Friday, October 16, 2009

Interview with Guest Artist Ivan Coyote

Photo by James Loewen


Ivan Coyote was born and raised in Whitehorse, Yukon Territory. An award-winning author of five collections of short stories, one novel, two CD’s, four short films and a renowned performer, Ivan’s first love is live storytelling, and over the last fifteen years she has become an audience favourite at music, poetry, spoken word and writer's festivals from Anchorage to Amsterdam. The Globe and Mail called Ivan "a natural-born storyteller" and Ottawa X Press said "Coyote is to CanLit what k.d. lang is to country music: a beautifully odd fixture." Toronto Star praises Coyote’s “talent for sketching the bizarre in the everyday”, and Quill’s Magazine says Ivan has a “distinctive and persuasive voice, a flawless sense of pacing, and an impeccable sense of story.” Ivan’s column, Loose End has appeared monthly in Xtra West magazine since 2001. Her first novel, Bow Grip, was released in the fall of 2006, and was awarded the Relit award for best fiction and named by the American Library Association as a Stonewall honor book in literature. Ivan recently completed an eight-month writer in residence at Carleton University in Ottawa, and is hard at work on her second novel. Her fifth collection of stories, The Slow Fix, was released in September, and has been nominated for a Lambda award.

Visit Ivan's website at www.ivanecoyote.com


Tell us about your with with story? Have you always been a storyteller?

I come from a huge Irish family, born and raised in the Yukon. I learned storytelling around my grandmother's kitchen table from my relatives, who are master storytellers disguised as mechanics, carpenters, car salesmen, telephone operators and little old ladies.

What is one of your favourite storytellers/spoken word/story artists?
Sherman Alexie. Tom Waits. Sam Shepard. Richard Van Camp.

What will you be telling at FOOL?
I haven't decided everything I will be telling yet. I usually have to see what the audience is like first, what the other tellers have to say, what is happening in the world on or around those days. That said, I have a couple of new ones chomping at the bit a little.

Tell us about some of your influences.

I am influenced by many singer songwriters who pay attention to story and language and the pacing of lyrics, such as Veda Hille, k-os, Tom Waits, Joni Mitchell, and that list could go on for a long time. Playwrights have also been creeping in to my conscious writing mind these days. Sam Shepard. Writers like John Irving, Tom Spanbauer, Thompson Highway, Sherman Alexie, some poets too. And then there are the filmmakers. I guess I am moved by the myriad of ways a good story can be told.
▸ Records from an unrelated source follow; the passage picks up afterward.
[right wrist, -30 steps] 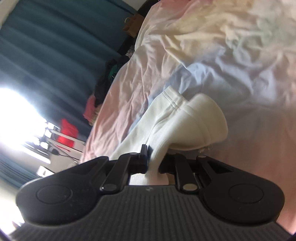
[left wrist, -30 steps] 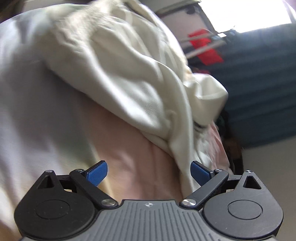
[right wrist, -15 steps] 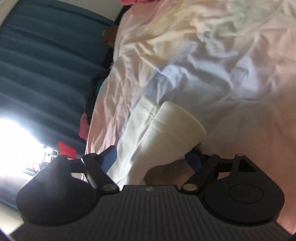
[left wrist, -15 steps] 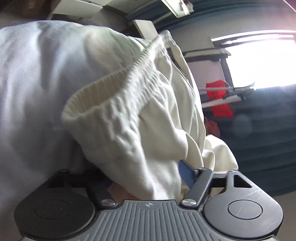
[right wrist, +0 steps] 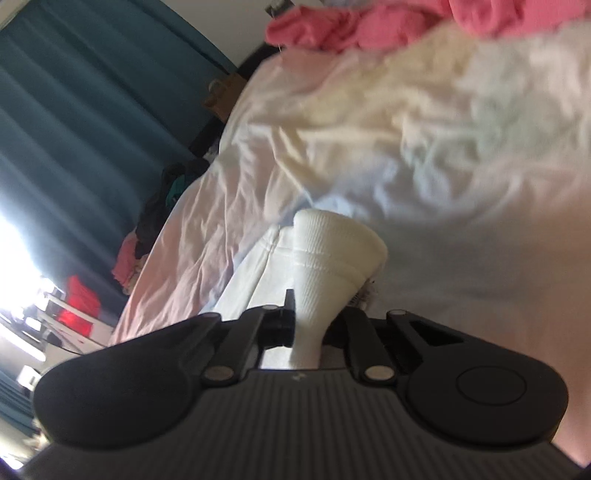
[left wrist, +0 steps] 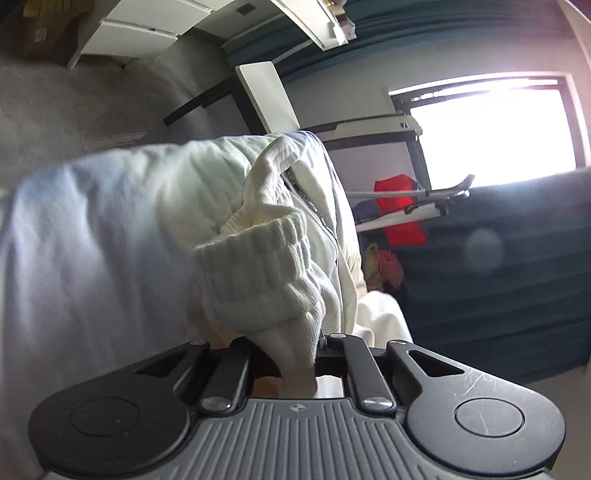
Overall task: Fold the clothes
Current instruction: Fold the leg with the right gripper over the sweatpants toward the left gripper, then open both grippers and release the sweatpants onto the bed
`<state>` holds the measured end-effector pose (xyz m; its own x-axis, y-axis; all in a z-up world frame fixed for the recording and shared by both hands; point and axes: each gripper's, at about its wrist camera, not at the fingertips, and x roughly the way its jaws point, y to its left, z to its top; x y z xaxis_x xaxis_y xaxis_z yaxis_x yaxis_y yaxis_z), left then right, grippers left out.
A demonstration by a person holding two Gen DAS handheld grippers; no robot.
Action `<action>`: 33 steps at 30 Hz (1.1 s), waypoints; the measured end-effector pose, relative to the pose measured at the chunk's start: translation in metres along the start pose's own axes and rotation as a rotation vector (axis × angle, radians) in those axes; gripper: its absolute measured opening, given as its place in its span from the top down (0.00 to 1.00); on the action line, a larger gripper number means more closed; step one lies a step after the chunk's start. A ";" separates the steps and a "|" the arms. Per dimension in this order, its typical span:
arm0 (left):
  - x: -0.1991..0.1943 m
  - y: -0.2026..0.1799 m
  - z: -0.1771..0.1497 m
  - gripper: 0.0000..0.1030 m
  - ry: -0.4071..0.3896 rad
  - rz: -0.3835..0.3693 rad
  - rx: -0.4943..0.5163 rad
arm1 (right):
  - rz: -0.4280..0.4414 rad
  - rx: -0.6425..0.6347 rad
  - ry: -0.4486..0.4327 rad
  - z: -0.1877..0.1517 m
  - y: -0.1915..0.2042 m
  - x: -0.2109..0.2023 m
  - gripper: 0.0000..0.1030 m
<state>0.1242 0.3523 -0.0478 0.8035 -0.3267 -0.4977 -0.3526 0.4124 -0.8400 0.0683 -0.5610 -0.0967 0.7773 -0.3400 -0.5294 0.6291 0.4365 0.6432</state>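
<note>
A cream white garment with ribbed cuffs and a zip is held by both grippers. In the left wrist view my left gripper (left wrist: pixel 297 363) is shut on a ribbed cuff (left wrist: pixel 258 280), and the rest of the garment (left wrist: pixel 325 206) hangs beyond it. In the right wrist view my right gripper (right wrist: pixel 308 332) is shut on another ribbed edge of the garment (right wrist: pixel 332 254), which bunches up between the jaws. The gripper fingertips are hidden by cloth in both views.
A bed with a crumpled pale pink and white sheet (right wrist: pixel 424 147) lies below. Pink clothes (right wrist: pixel 369 26) are piled at its far end. Teal curtains (right wrist: pixel 74 129), a bright window (left wrist: pixel 491 136) and a rack with a red item (left wrist: pixel 399 210) stand beyond.
My left gripper went from open to shut on the ribbed cuff and tilted upward. My right gripper opened half a second ago and has shut again on the garment's ribbed edge.
</note>
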 end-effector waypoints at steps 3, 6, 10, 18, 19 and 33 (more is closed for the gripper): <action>-0.022 -0.021 -0.002 0.90 0.010 0.066 0.093 | -0.030 -0.058 -0.083 0.009 0.003 -0.017 0.93; -0.035 -0.024 -0.012 0.90 0.025 0.121 0.146 | -0.098 -0.115 -0.149 0.017 0.000 -0.032 0.93; -0.038 0.011 -0.030 0.89 0.058 0.239 0.197 | -0.172 -0.035 -0.031 0.017 -0.031 -0.026 0.93; -0.048 0.016 -0.061 0.69 0.045 0.371 0.415 | -0.197 0.047 0.012 0.013 -0.065 -0.023 0.87; -0.054 0.011 -0.066 0.57 0.040 0.379 0.452 | -0.203 0.044 -0.008 0.013 -0.064 -0.026 0.81; -0.036 -0.110 -0.188 0.22 -0.072 0.229 0.838 | -0.115 -0.450 -0.145 0.010 0.019 -0.005 0.19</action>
<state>0.0434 0.1590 0.0221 0.7943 -0.1162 -0.5962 -0.0630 0.9605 -0.2711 0.0761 -0.5591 -0.0762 0.7170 -0.5057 -0.4798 0.6679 0.6955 0.2651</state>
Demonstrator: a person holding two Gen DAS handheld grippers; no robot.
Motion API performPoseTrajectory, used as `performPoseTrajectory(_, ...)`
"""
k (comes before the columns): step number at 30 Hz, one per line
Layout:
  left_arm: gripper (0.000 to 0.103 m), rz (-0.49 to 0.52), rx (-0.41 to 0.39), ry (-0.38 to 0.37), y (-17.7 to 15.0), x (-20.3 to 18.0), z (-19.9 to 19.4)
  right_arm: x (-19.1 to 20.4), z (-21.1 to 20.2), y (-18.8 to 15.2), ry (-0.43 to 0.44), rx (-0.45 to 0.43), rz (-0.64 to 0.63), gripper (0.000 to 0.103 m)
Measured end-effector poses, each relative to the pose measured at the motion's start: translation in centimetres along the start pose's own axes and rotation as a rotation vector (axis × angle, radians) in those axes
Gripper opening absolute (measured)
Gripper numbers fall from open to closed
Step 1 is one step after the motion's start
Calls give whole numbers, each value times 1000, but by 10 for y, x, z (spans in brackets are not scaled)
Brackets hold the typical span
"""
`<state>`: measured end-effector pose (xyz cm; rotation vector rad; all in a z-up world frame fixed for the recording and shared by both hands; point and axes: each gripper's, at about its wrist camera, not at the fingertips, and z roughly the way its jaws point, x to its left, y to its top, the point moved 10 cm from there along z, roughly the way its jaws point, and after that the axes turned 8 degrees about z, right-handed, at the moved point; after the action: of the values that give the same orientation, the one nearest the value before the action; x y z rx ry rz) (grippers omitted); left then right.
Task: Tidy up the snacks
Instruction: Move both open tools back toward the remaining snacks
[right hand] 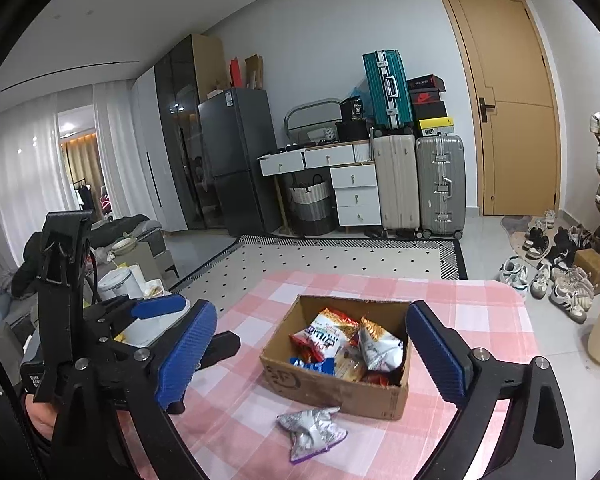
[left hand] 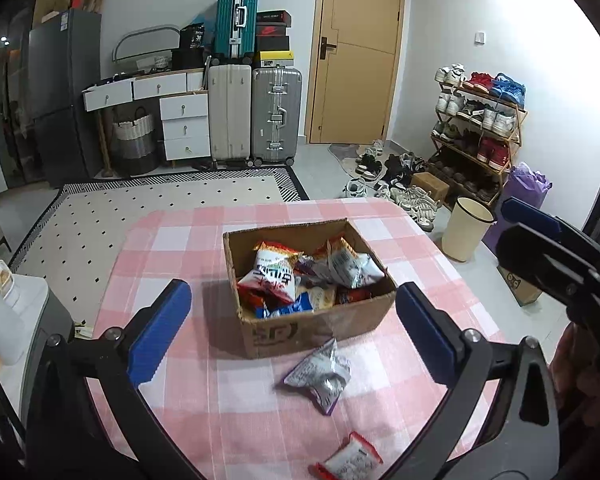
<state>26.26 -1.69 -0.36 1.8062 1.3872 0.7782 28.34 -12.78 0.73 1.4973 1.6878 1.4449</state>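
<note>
An open cardboard box (left hand: 324, 328) (right hand: 324, 388) sits mid-table on the pink checked cloth (left hand: 180, 240) and holds several snack packets (left hand: 276, 276) (right hand: 332, 340). A silver-and-purple packet (left hand: 320, 374) (right hand: 312, 432) lies on the cloth just in front of the box. A red-and-white packet (left hand: 348, 460) lies nearer, at the bottom edge of the left wrist view. My left gripper (left hand: 296, 328) is open and empty, above the near table, behind both loose packets. My right gripper (right hand: 312, 360) is open and empty, raised above the box's near side.
Beige bin (left hand: 466, 232), shoe rack (left hand: 480, 132) and loose shoes stand right of the table. Suitcases (left hand: 256, 112), a drawer unit and a fridge (left hand: 64, 96) line the far wall. A white appliance and containers (right hand: 124, 284) stand left of the table.
</note>
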Motion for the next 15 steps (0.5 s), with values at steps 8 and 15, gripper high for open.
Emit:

Why do you think story is important in this day and age?

I think story is important in every day and age.
Why do we need oral traditions when we have television, radio, internet?

For a lot of reasons. One that I have been thinking about a lot lately is that many of the ways we currently communicate (facebook twitter, skype, the internet in general) are not as accessible to people say, 60 years and older. This means we are cutting our elders out of the communication loop. They are not speaking to us as much and we are not listening. Think about the implications of this, on our histories, our inheritance of memory.

What inspires you?

life. people. how complicated and messy both are. How we are all so different and yet can have so much in common and not even know it.

How do you create your stories?

I drag them out of my head kicking and screaming using a combination of boiling hot water and verbal threats. Then I air dry them.

Advice for aspiring teller of tales, word artists, and web weavers?

Tell tales, make art from words and weave webs. As much as you can. Do not measure your success in financial terms. Do not take artistic advice from your brother the bank manager. Get up every day and jump off the terror cliff that is the artist's life. Stay away from hard drugs. Notice everything. Take notes. Repeat.